Quand les refus se multiplient dans un service, il faut se poser les bonnes questions :

  • Le résident se sent-il écouté au quotidien ?
  • Les soins sont-ils proposés avec respect et explication ?
  • L’environnement favorise-t-il la confiance ?
  • Les soignants sont-ils formés à la communication bientraitante ?

La réponse au refus ne se construit pas dans l’urgence du conflit. Elle se prépare en amont, dans la culture d’établissement, la formation des équipes et la posture relationnelle quotidienne.

Un établissement où les résidents se sentent respectés a statistiquement moins de situations de refus persistants. Le soin commence bien avant le geste technique.

Quelques leviers concrets pour agir en équipe :

  • Former les aides-soignants à la communication adaptée (approche non-violente, validation de Naomi Feil)
  • Intégrer un module « refus de soins et éthique » dans le plan de formation annuel
  • Valoriser les soignants qui prennent le temps de négocier plutôt que de forcer

Les formations en ligne les plus utiles en EHPAD incluent des modules directement applicables sur la communication bientraitante et la gestion des situations complexes.
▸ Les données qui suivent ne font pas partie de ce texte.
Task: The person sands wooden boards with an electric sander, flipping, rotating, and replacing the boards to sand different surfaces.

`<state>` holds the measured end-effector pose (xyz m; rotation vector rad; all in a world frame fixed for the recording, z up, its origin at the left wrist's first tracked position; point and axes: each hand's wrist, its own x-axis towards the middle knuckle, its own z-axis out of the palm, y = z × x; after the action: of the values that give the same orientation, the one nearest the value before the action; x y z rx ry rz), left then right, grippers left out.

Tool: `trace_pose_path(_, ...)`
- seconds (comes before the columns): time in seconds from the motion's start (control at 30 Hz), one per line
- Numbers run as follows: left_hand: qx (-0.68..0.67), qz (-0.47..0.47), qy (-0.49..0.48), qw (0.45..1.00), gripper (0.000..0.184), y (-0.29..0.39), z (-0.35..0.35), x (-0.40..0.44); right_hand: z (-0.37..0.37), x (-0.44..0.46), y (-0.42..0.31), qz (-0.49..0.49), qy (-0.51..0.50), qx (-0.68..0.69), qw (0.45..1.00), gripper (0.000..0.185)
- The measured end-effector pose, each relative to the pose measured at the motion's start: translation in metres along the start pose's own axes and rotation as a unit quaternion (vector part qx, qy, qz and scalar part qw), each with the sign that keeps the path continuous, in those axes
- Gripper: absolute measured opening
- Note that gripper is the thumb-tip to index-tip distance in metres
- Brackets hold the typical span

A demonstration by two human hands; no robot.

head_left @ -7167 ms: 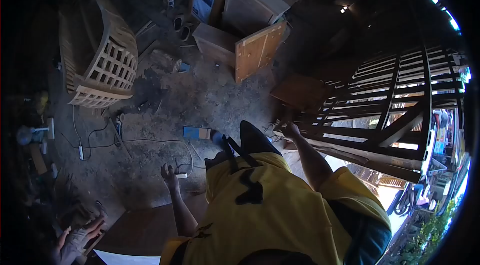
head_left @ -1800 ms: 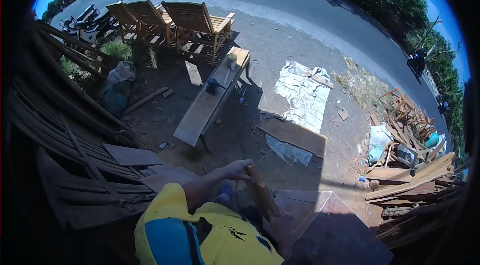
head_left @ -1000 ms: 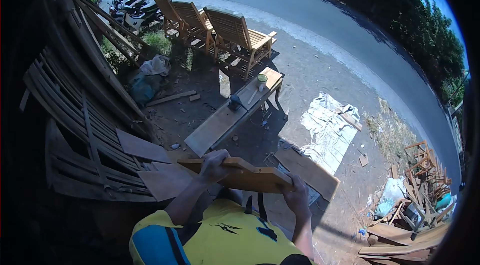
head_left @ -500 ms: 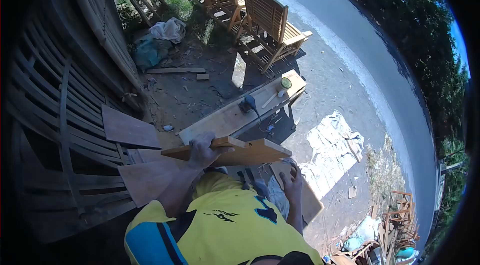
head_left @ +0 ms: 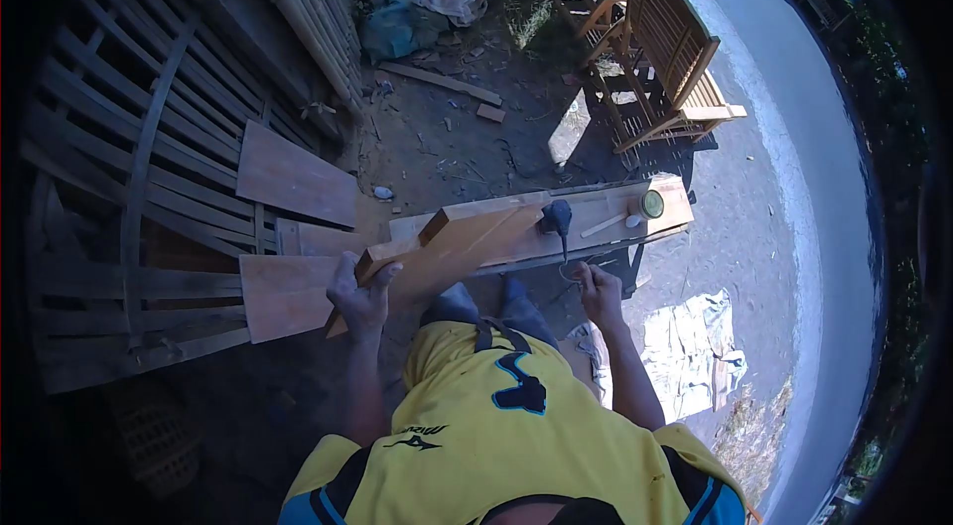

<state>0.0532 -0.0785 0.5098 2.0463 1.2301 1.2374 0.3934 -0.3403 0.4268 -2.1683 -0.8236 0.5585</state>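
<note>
Here, at the bottom of the frame, we wear a yellow shirt (head_left: pixel 516 446). Left of center, our left hand (head_left: pixel 362 302) grips the near end of a notched wooden board (head_left: pixel 452 252), fingers wrapped over its edge. The board slants up toward mid-frame, its far end over the bench (head_left: pixel 613 200); we cannot tell whether that end touches it. Right of center, our right hand (head_left: pixel 601 297) is off the board, fingers bent beside a thin cord (head_left: pixel 567 270); whether they pinch it, we cannot tell.

As for how far along we are, we judge it partway: the board is up in our grasp and reaches over the bench, but it does not lie flat there. Its notch is already cut; we see no tool working on it.

Just beyond the board's end, a dark power tool (head_left: pixel 557 217) rests on the bench, with a flat stick (head_left: pixel 604 225) and an open tin (head_left: pixel 651 204) to its right. At left, flat panels (head_left: pixel 298 173) lean against a slatted frame (head_left: pixel 144 148). At lower right, a white cloth (head_left: pixel 695 346) lies on the ground. Farther off, we see a stuffed bag (head_left: pixel 402 29) at top center, wooden chairs (head_left: pixel 670 24) at upper right, and the road (head_left: pixel 834 227) curving down the right side.
</note>
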Motion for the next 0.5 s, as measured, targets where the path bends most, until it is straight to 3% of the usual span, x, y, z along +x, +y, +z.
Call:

Pour aller plus loin dans l’évaluation de vos pratiques actuelles, le quiz bientraitance permet à chaque professionnel de tester ses réflexes face à des situations concrètes, dont le refus de soins.


Conseil final pour votre établissement : Organisez dès ce mois-ci une réunion d’équipe pluridisciplinaire dédiée au thème du refus de soins. Partez d’une situation réelle (anonymisée). Travaillez ensemble le protocole, les réflexes de communication et la traçabilité. C’est ce type de démarche collective qui transforme une équipe réactive en équipe résiliente.


Mini-FAQ – Refus de soins en EHPAD

Un refus de soins peut-il engager la responsabilité de l’établissement ?
Oui, dans deux sens. Si l’établissement force le soin sans cadre légal, il engage sa responsabilité civile et pénale. Si, à l’inverse, il ne réagit pas à un refus mettant en danger le résident, il peut être mis en cause pour défaut d’obligation de sécurité. La traçabilité et le protocole formalisé sont les meilleurs remparts.

Peut-on utiliser le refus de soins comme critère d’exclusion ou d’orientation ?
Non. Un refus de soins, même persistant, n’est pas un motif légal d’exclusion d’un EHPAD. Il doit conduire à une adaptation de l’accompagnement, pas à une sanction.

Qui décide en cas de désaccord entre la famille et le résident sur les soins ?
La volonté du résident prime, dès lors qu’il conserve une capacité de discernement. En cas d’altération cognitives avérée, la décision revient au représentant légal ou, à défaut, au médecin dans le cadre d’une procédure collégiale documentée.